De kop van nieuwste editie van de Top 500 supercomputers wordt gedomineerd door IBM. Sowieso bezet het bedrijf de eerste en tweede plaats met Blue Gene/L en de Watson Blue Gene, maar in de toptien zijn daarnaast nog drie andere varianten van de Blue Gene terug te vinden. De in Groningen geïnstalleerde Stella staat bijvoorbeeld op de zesde plaats. In totaal staan er nu vijftien Blue Gene-systemen op de lijst genoteerd, waarvan de traagste met 4,7 teraflops nog steeds een respectabele 64e positie bezet. Wanneer ook de andere producten van IBM worden meegeteld dan doet het bedrijf het nog veel beter: het leverde 51,8% van de systemen en 57,9% van de rekenkracht.
De groei in de wereld van supercomputers zit er nog steeds goed in. De totale rekenkracht van de systemen in de top 500 bedraagt nu namelijk 1,69 petaflops, een groei van 50% ten opzichte van zes maanden geleden. Het systeem dat op dit moment achteraan staat, is grofweg even snel als de complete top 500 van juni 1993 samen (1,17 teraflops). Zes maanden geleden stond dit systeem overigens nog op de 299e positie.

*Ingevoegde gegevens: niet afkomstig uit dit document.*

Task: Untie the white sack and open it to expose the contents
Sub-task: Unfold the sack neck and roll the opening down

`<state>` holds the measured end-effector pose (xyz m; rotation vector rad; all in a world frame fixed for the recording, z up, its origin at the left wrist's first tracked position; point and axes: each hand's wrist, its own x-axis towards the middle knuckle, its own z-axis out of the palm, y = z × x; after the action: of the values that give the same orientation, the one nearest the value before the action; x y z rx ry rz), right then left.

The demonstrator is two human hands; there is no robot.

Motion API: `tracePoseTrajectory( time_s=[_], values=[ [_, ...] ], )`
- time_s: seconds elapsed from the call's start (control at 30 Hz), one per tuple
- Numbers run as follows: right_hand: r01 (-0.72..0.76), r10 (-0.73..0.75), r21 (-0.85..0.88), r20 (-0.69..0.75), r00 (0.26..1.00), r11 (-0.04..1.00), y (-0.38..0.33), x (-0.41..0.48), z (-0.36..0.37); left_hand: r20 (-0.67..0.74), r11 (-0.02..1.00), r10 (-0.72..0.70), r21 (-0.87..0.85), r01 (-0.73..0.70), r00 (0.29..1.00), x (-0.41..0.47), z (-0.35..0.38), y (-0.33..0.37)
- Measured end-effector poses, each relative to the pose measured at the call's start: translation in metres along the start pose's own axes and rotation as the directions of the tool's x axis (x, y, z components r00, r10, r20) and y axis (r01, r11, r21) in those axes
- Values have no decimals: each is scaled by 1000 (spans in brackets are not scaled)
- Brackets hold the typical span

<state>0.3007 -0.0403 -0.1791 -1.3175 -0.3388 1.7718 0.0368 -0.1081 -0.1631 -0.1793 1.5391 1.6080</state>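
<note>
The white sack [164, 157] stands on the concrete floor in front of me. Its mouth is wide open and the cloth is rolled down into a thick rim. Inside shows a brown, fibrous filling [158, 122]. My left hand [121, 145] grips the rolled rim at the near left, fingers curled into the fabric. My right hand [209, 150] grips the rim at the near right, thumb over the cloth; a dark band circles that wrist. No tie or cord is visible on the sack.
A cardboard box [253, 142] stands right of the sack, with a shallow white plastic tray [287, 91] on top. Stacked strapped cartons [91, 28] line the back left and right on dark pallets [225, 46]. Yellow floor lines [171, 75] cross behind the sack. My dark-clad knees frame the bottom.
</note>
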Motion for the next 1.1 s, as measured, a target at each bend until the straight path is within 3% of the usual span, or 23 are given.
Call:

Wat opvalt is dat ondanks de dominatie van IBM ongeveer tweederde van de systemen op de lijst is gebaseerd op processors van Intel. Iets meer dan de helft van de supercomputers op de lijst draait op Xeons, en de Itanium neemt de overige zestien procent voor zijn rekening. De Power-familie van IBM zelf pakt slechts iets meer dan 15%, gevolgd door rond de 7% voor HP PA-RISC. De Opteron van AMD heeft met 25 systemen precies 5% in handen, en de overgebleven procenten worden opgegeten door minder bekende architecturen, zoals Alpha, MIPS, SPARC en exotische ontwerpen van bedrijven als Hitachi en NEC.